O impossível ficou apenas difícil: as 3 premissas de Rowe

Michael parte de três suposições que fundamentam sua crítica às respostas institucionais diante da IA. A primeira considera que a tecnologia tornou possível o que antes era extremamente difícil: escrever um ensaio, reescrever um relatório, sintetizar dados, gerar exemplos, traduzir e comparar documentos. Muitos, segundo ele, interpretam isso como um atalho ou uma forma de trapaça. “Mas o ponto não é que o fácil ficou mais fácil, é que o impossível ficou apenas difícil.” Se, antes, certos produtos estavam fora do alcance de grande parte dos estudantes, agora eles estão disponíveis e podem ser usados a serviço da aprendizagem.

A segunda suposição é de ordem educacional: aquilo que o sistema educacional mede influencia diretamente o comportamento dos estudantes. “Se avaliamos a quantidade de palavras, eles escrevem mais. Se valorizamos a frequência, eles comparecem. Se priorizamos o pensamento crítico, eles aprendem a argumentar”, afirma.

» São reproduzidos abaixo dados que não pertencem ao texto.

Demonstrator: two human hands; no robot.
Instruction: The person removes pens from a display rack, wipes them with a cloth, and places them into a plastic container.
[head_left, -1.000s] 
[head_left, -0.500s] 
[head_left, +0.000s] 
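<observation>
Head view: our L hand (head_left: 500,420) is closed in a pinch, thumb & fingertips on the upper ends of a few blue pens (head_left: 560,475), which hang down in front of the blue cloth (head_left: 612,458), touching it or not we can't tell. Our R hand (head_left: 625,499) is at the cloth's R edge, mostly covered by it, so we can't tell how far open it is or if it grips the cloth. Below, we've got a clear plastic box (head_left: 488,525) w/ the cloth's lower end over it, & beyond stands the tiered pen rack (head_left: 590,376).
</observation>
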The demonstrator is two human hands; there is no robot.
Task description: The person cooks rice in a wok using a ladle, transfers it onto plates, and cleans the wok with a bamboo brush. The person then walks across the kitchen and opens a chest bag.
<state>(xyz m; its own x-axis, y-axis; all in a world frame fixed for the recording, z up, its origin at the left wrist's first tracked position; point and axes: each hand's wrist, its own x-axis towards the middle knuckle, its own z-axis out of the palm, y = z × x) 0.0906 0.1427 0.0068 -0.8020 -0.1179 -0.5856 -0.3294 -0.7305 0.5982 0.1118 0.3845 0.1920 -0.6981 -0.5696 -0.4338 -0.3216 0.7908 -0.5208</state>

O terceiro argumento parte da ideia de que os estudantes agem de forma racional: ao perceberem o descompasso entre os valores declarados pelas instituições e os critérios realmente aplicados, passam a otimizar o que de fato é exigido, e, com o apoio da IA, fazem isso de maneira ainda mais rápida e eficiente.

Michael Rowe fala ao microfone diante de telão com citação de Henry Giroux sobre educação
Arquivo Pessoal/Michael Rowe Michael Rowe durante a Conferência PAN-PBL, na PUC Minas, em Belo Horizonte, com uma citação crítica de Henry Giroux projetada no telão: ‘Muitas salas de aula, em todos os níveis de escolaridade, agora se assemelham a uma “zona morta”, onde qualquer vestígio de pensamento crítico, autorreflexão e imaginação migra rapidamente para espaços fora da escola’.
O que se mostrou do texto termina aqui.